(DATA EXTRACT begins)

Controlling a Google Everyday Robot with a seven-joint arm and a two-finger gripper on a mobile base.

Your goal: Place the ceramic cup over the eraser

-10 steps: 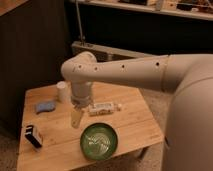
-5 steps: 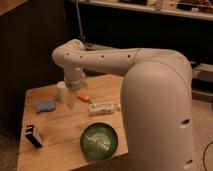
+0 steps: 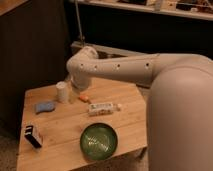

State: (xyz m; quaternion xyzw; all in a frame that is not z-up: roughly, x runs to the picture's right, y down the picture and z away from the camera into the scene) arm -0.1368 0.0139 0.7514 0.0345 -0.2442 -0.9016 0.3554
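Observation:
The ceramic cup (image 3: 62, 92) is small, white and stands upright at the back left of the wooden table (image 3: 60, 150). The eraser (image 3: 33, 136), a black block with a white label, lies near the table's front left corner, well apart from the cup. My gripper (image 3: 74, 93) hangs below the white arm's wrist (image 3: 81, 67), close beside the cup on its right, just above the table. The arm hides most of the gripper.
A green glossy bowl (image 3: 99, 141) sits at the front middle. A long white printed box (image 3: 102, 108) lies mid-table, with a small orange item (image 3: 84, 98) behind it. A flat blue cloth piece (image 3: 44, 107) lies left, below the cup. My arm's large white body (image 3: 180, 115) fills the right.
My gripper has moved from the table's middle back and left, ending beside the cup. The arm's body has swung in to fill the right of the view. Objects have not moved.

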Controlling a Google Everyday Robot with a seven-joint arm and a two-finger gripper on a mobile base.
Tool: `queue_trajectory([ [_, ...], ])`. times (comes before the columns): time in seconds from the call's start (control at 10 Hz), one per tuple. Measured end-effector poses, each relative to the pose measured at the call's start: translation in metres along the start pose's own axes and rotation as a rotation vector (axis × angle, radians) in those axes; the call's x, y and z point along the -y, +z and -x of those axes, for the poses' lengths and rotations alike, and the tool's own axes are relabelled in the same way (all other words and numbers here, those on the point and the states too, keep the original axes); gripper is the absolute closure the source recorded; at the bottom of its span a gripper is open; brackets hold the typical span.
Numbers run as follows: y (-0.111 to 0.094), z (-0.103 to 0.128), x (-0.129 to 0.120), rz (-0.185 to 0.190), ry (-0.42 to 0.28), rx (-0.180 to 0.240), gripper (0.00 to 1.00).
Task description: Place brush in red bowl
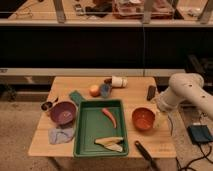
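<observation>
Two bowls sit on the surface (137,92): one red bowl (143,119) and one purple bowl (63,112). One green tray (86,134) holds one carrot (109,117) and one pale husk-like item (110,143). One brush (145,154) lies at the front edge. One pincer (161,118) hangs beside the red bowl.

On the pale wood bench (140,87) we see an orange-red red bowl (143,119) near the right edge, with the robot's pale gripper (161,116) just beside it. At the front edge lies the black brush (143,152). A green tray (86,131) in the middle holds an orange-red vegetable (110,117) and a pale yellow piece (110,144). Toward the left edge we note a purple bowl (63,112) and a grey-blue cloth (61,134). Toward the back are an orange fruit (94,90), a white cup (119,81) and a black block (151,92).
</observation>
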Motion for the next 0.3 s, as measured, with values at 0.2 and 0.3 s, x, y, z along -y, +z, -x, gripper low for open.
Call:
queue_trajectory([
  [0.2,-0.0002,0.0009,0.0004,0.0,-0.001,0.001,0.2],
  [0.3,-0.0003,0.0005,0.0002,-0.001,0.001,0.001,0.2],
])
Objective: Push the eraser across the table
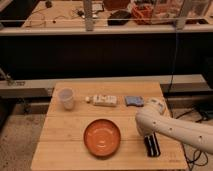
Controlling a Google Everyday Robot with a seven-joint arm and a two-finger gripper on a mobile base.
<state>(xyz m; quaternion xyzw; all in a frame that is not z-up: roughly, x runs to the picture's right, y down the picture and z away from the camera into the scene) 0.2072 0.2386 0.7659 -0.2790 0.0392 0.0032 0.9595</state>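
A light wooden bench (65, 142), square and marked with plank-like grain, is seen filling the lower half of the view. Behind it a dark wall and a pale metal rail (105, 86) are seen. A smooth, white, rounded robot arm (177, 131) is extended over the bench from the right edge, bending downward near the bench's front right part. A round orange plate (102, 137) with a shallow raised rim is set near the front middle. A pale translucent cup (66, 98), upright and slightly tapered, is placed at the back left. A white rectangular box (104, 100) is laid flat to the right of the cup, and a small pale rounded object (88, 99) is seen just beside its left end. A small blue-grey pad (133, 101), soft-edged and flat, lies to the right of the box. The eraser (152, 147), a small black oblong block with pale lengthwise stripes, is found at the front right, near the plate but apart from it. The end effector (150, 135) is lowered directly at the eraser's far end; whether it is released or clenched cannot be told.
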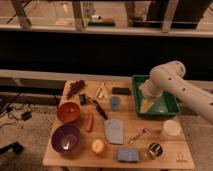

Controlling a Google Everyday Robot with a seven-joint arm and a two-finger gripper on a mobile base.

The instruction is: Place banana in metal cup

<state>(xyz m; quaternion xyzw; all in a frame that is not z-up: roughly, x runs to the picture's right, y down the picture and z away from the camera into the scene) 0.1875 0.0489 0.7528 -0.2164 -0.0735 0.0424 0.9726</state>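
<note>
A one-armed mobile robot reaches over a crowded wooden desk [170, 156], its pale arm coming in from the right and bending down so that the pincer [145, 104] hangs over the left part of a green tray [165, 113] at the desk's right rear. The pincer is released and grips nothing. The banana [102, 90], a small pale toy with splayed cream strips, lies on the desk near its back edge, well to the left of the pincer and apart from it, between a bunch of dark grapes [76, 88] and a flat black object [121, 91]. The metal cup [154, 150] stands upright near the front right corner, below the tray and well apart from both the pincer and the banana; a silver spoon [138, 135] lies just to its upper left and a white round container [170, 130] stands just behind it to the right. Also on the desk are a light blue cup [115, 103], a folded blue cloth [114, 131], a red-orange stick [90, 121], an orange bowl [68, 112], a purple bowl [66, 138], a round orange fruit [98, 146] and a blue sponge [128, 155].
</note>
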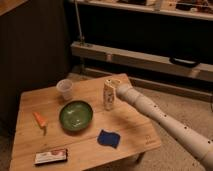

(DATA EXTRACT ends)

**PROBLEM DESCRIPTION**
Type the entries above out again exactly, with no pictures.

**FINISHED EXERCISE**
Controlling a Google Everyday Robot with a seven-joint arm and a two-finger gripper on a mobile base.

Your goal: Place the ceramic cup over the eraser

-10 steps: 
-5 steps: 
+0 steps: 

State: (xyz m; quaternion xyzw; all in a frame that is not z-up: roughly, x runs to the picture's right, y down the picture and z away from the camera into the scene) arm -0.1368 0.0139 0.7514 0.0345 -0.2442 -0.9016 0.3554
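Observation:
The ceramic cup (image 3: 62, 92) is small, white and stands upright at the back left of the wooden table (image 3: 60, 150). The eraser (image 3: 33, 136), a black block with a white label, lies near the table's front left corner, well apart from the cup. My gripper (image 3: 74, 93) hangs below the white arm's wrist (image 3: 81, 67), close beside the cup on its right, just above the table. The arm hides most of the gripper.
A green glossy bowl (image 3: 99, 141) sits at the front middle. A long white printed box (image 3: 102, 108) lies mid-table, with a small orange item (image 3: 84, 98) behind it. A flat blue cloth piece (image 3: 44, 107) lies left, below the cup. My arm's large white body (image 3: 180, 115) fills the right.
My gripper has moved from the table's middle back and left, ending beside the cup. The arm's body has swung in to fill the right of the view. Objects have not moved.
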
Controlling a Google Everyday Robot with a seven-joint arm and a two-finger gripper on a mobile base.
Tool: `queue_trajectory([ [_, ...], ])`. times (comes before the columns): time in seconds from the call's start (control at 10 Hz), one per tuple. Measured end-effector poses, each relative to the pose measured at the call's start: translation in metres along the start pose's own axes and rotation as a rotation vector (axis × angle, radians) in those axes; the call's x, y and z point along the -y, +z and -x of those axes, for the poses' lengths and rotations alike, and the tool's own axes are relabelled in the same way (all other words and numbers here, those on the point and the states too, keep the original axes); gripper is the absolute closure the source recorded; at the bottom of its span a gripper is open; brackets hold the typical span.
Numbers run as follows: y (-0.111 to 0.094), z (-0.103 to 0.128), x (-0.129 to 0.120), rz (-0.185 to 0.190), ry (-0.42 to 0.28), rx (-0.180 to 0.240), gripper (0.00 to 1.00).
Task description: Place brush in red bowl
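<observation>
Two bowls sit on the surface (137,92): one red bowl (143,119) and one purple bowl (63,112). One green tray (86,134) holds one carrot (109,117) and one pale husk-like item (110,143). One brush (145,154) lies at the front edge. One pincer (161,118) hangs beside the red bowl.

On the pale wood bench (140,87) we see an orange-red red bowl (143,119) near the right edge, with the robot's pale gripper (161,116) just beside it. At the front edge lies the black brush (143,152). A green tray (86,131) in the middle holds an orange-red vegetable (110,117) and a pale yellow piece (110,144). Toward the left edge we note a purple bowl (63,112) and a grey-blue cloth (61,134). Toward the back are an orange fruit (94,90), a white cup (119,81) and a black block (151,92).
</observation>
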Motion for the next 0.3 s, as measured, with values at 0.2 and 0.3 s, x, y, z along -y, +z, -x, gripper low for open.
Call:
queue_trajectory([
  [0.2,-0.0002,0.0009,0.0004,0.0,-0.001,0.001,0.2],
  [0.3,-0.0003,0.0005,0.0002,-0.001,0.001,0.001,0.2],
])
Objective: Push the eraser across the table
Controlling a Google Everyday Robot with a seven-joint arm and a two-finger gripper on a mobile base.
<state>(xyz m; quaternion xyzw; all in a frame that is not z-up: roughly, x runs to the picture's right, y down the picture and z away from the camera into the scene) 0.2072 0.2386 0.7659 -0.2790 0.0392 0.0032 0.9595</state>
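A light wooden bench (65, 142), square and marked with plank-like grain, is seen filling the lower half of the view. Behind it a dark wall and a pale metal rail (105, 86) are seen. A smooth, white, rounded robot arm (177, 131) is extended over the bench from the right edge, bending downward near the bench's front right part. A round orange plate (102, 137) with a shallow raised rim is set near the front middle. A pale translucent cup (66, 98), upright and slightly tapered, is placed at the back left. A white rectangular box (104, 100) is laid flat to the right of the cup, and a small pale rounded object (88, 99) is seen just beside its left end. A small blue-grey pad (133, 101), soft-edged and flat, lies to the right of the box. The eraser (152, 147), a small black oblong block with pale lengthwise stripes, is found at the front right, near the plate but apart from it. The end effector (150, 135) is lowered directly at the eraser's far end; whether it is released or clenched cannot be told.
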
Controlling a Google Everyday Robot with a seven-joint arm and a two-finger gripper on a mobile base.

The instruction is: Place banana in metal cup

<state>(xyz m; quaternion xyzw; all in a frame that is not z-up: roughly, x runs to the picture's right, y down the picture and z away from the camera into the scene) 0.1875 0.0489 0.7528 -0.2164 -0.0735 0.0424 0.9726</state>
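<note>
A one-armed mobile robot reaches over a crowded wooden desk [170, 156], its pale arm coming in from the right and bending down so that the pincer [145, 104] hangs over the left part of a green tray [165, 113] at the desk's right rear. The pincer is released and grips nothing. The banana [102, 90], a small pale toy with splayed cream strips, lies on the desk near its back edge, well to the left of the pincer and apart from it, between a bunch of dark grapes [76, 88] and a flat black object [121, 91]. The metal cup [154, 150] stands upright near the front right corner, below the tray and well apart from both the pincer and the banana; a silver spoon [138, 135] lies just to its upper left and a white round container [170, 130] stands just behind it to the right. Also on the desk are a light blue cup [115, 103], a folded blue cloth [114, 131], a red-orange stick [90, 121], an orange bowl [68, 112], a purple bowl [66, 138], a round orange fruit [98, 146] and a blue sponge [128, 155].
</note>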

Nothing remains to be added to the exercise.